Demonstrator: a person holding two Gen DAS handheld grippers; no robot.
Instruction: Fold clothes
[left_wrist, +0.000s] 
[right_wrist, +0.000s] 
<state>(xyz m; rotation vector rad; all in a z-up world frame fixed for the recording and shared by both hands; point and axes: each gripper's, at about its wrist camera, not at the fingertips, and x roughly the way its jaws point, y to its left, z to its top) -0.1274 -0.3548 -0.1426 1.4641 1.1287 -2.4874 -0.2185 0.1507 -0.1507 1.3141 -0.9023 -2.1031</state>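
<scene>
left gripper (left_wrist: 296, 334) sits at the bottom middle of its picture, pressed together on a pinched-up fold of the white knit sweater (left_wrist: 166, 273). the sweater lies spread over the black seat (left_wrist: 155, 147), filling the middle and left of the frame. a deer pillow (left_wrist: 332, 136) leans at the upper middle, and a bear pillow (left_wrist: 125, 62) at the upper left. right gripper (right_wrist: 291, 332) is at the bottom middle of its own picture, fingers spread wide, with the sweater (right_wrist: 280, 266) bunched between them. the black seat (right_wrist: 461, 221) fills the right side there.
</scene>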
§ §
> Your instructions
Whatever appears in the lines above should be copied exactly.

> Result of this task
Demonstrator: a person holding two Gen DAS handheld grippers; no robot.
Instruction: Fold clothes
[left_wrist, +0.000s] 
[right_wrist, +0.000s] 
<state>(xyz m; rotation vector rad; all in a z-up world frame fixed for the recording and shared by both hands; point and axes: each gripper's, at about its wrist camera, not at the fingertips, and x roughly the way its jaws point, y to its left, z to its top) -0.1274 -0.3548 -0.1426 1.4641 1.1287 -2.4874 -0.2185 0.1507 -0.1507 1.3141 -0.9023 -2.1031</state>
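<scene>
left gripper (left_wrist: 296, 334) sits at the bottom middle of its picture, pressed together on a pinched-up fold of the white knit sweater (left_wrist: 166, 273). the sweater lies spread over the black seat (left_wrist: 155, 147), filling the middle and left of the frame. a deer pillow (left_wrist: 332, 136) leans at the upper middle, and a bear pillow (left_wrist: 125, 62) at the upper left. right gripper (right_wrist: 291, 332) is at the bottom middle of its own picture, fingers spread wide, with the sweater (right_wrist: 280, 266) bunched between them. the black seat (right_wrist: 461, 221) fills the right side there.
</scene>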

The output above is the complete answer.